■ DATASET CONTENT
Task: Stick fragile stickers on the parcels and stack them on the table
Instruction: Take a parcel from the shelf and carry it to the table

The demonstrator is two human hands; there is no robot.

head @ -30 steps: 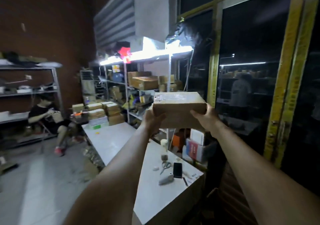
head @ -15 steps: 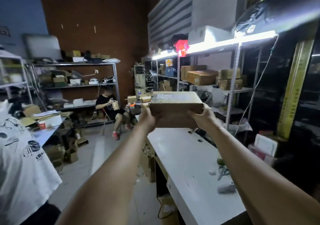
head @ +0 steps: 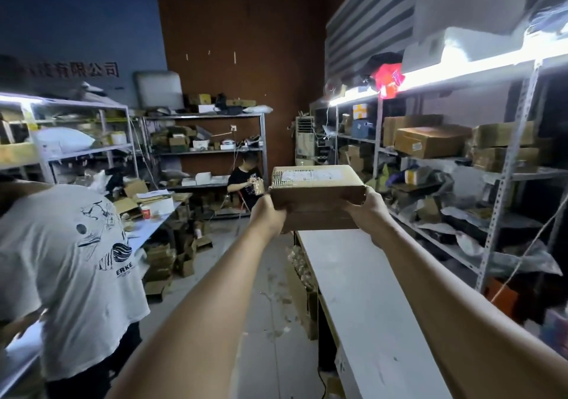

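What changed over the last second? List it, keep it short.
The view swung left: the dark window dropped out of sight and a person in a white T-shirt came into view at left. Nothing was taken hold of or let go. The left hand and right hand still grip the parcel by its ends, level, label up, held out ahead.

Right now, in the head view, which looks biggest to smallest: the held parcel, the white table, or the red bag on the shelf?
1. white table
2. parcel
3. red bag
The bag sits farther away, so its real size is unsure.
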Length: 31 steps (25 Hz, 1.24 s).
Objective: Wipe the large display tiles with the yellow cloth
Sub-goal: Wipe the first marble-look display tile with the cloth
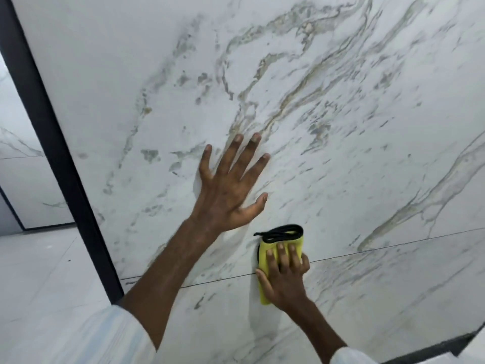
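Pressed flat on the yellow cloth [294, 240], the right grip [282, 274] has its fingers laid straight and apart over the folded pad, with the thumb at the pad's left edge. It is pushing the cloth against the surface, not clamping it. The cloth, yellow with a black trimmed edge at its top, sits low and centre in the frame. It lies across the thin seam [393, 245] between the big marbled upper tile [341, 127] and the lower tile [367, 298].

The left grip [231, 185] is spread wide and empty, palm on the upper tile just above and left of the cloth, apparently as a brace. A black frame [56, 153] runs down the left side, with the floor [39, 285] beyond it at lower left.

The wiping stroke looks to be under way near the bottom of the upper tile. Most of the veined face above and to the right seems yet to be covered. Next, the cloth likely needs to sweep across or upward under steady flat pressure, and the bracing palm would have to lift clear of its path.
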Each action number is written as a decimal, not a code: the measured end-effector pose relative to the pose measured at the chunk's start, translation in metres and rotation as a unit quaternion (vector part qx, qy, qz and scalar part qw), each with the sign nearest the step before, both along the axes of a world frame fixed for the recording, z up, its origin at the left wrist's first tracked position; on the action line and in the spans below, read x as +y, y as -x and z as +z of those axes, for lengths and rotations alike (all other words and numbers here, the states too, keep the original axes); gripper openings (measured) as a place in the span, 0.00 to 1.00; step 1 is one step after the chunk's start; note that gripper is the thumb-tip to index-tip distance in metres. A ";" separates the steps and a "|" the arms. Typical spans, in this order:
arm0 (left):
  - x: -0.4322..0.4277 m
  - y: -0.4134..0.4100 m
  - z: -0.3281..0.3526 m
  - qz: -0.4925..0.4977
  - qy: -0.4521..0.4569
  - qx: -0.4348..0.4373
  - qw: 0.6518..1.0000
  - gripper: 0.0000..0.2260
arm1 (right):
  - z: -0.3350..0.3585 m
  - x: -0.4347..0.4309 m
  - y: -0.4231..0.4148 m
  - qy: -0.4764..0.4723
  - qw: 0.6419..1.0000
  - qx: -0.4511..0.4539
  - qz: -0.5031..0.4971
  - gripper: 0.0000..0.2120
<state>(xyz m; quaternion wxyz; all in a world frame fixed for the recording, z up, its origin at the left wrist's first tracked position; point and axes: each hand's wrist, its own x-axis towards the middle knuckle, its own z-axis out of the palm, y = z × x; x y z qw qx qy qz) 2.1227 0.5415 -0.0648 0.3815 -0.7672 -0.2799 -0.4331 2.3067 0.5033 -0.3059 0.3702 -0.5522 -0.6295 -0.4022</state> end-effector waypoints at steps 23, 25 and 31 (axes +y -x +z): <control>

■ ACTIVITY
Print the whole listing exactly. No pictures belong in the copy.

■ REPLY
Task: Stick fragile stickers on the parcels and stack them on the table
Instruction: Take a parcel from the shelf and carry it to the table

The demonstrator is two human hands; there is no robot.

head @ -30 steps: 
head @ -15 steps: 
head @ +0 steps: 

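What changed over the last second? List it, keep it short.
The view swung left: the dark window dropped out of sight and a person in a white T-shirt came into view at left. Nothing was taken hold of or let go. The left hand and right hand still grip the parcel by its ends, level, label up, held out ahead.

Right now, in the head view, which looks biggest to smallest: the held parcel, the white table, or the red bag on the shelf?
1. white table
2. parcel
3. red bag
The bag sits farther away, so its real size is unsure.
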Length: 31 steps (25 Hz, 1.24 s).
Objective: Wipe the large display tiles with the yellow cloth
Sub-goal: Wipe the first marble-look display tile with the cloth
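Pressed flat on the yellow cloth [294, 240], the right grip [282, 274] has its fingers laid straight and apart over the folded pad, with the thumb at the pad's left edge. It is pushing the cloth against the surface, not clamping it. The cloth, yellow with a black trimmed edge at its top, sits low and centre in the frame. It lies across the thin seam [393, 245] between the big marbled upper tile [341, 127] and the lower tile [367, 298].

The left grip [231, 185] is spread wide and empty, palm on the upper tile just above and left of the cloth, apparently as a brace. A black frame [56, 153] runs down the left side, with the floor [39, 285] beyond it at lower left.

The wiping stroke looks to be under way near the bottom of the upper tile. Most of the veined face above and to the right seems yet to be covered. Next, the cloth likely needs to sweep across or upward under steady flat pressure, and the bracing palm would have to lift clear of its path.
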Each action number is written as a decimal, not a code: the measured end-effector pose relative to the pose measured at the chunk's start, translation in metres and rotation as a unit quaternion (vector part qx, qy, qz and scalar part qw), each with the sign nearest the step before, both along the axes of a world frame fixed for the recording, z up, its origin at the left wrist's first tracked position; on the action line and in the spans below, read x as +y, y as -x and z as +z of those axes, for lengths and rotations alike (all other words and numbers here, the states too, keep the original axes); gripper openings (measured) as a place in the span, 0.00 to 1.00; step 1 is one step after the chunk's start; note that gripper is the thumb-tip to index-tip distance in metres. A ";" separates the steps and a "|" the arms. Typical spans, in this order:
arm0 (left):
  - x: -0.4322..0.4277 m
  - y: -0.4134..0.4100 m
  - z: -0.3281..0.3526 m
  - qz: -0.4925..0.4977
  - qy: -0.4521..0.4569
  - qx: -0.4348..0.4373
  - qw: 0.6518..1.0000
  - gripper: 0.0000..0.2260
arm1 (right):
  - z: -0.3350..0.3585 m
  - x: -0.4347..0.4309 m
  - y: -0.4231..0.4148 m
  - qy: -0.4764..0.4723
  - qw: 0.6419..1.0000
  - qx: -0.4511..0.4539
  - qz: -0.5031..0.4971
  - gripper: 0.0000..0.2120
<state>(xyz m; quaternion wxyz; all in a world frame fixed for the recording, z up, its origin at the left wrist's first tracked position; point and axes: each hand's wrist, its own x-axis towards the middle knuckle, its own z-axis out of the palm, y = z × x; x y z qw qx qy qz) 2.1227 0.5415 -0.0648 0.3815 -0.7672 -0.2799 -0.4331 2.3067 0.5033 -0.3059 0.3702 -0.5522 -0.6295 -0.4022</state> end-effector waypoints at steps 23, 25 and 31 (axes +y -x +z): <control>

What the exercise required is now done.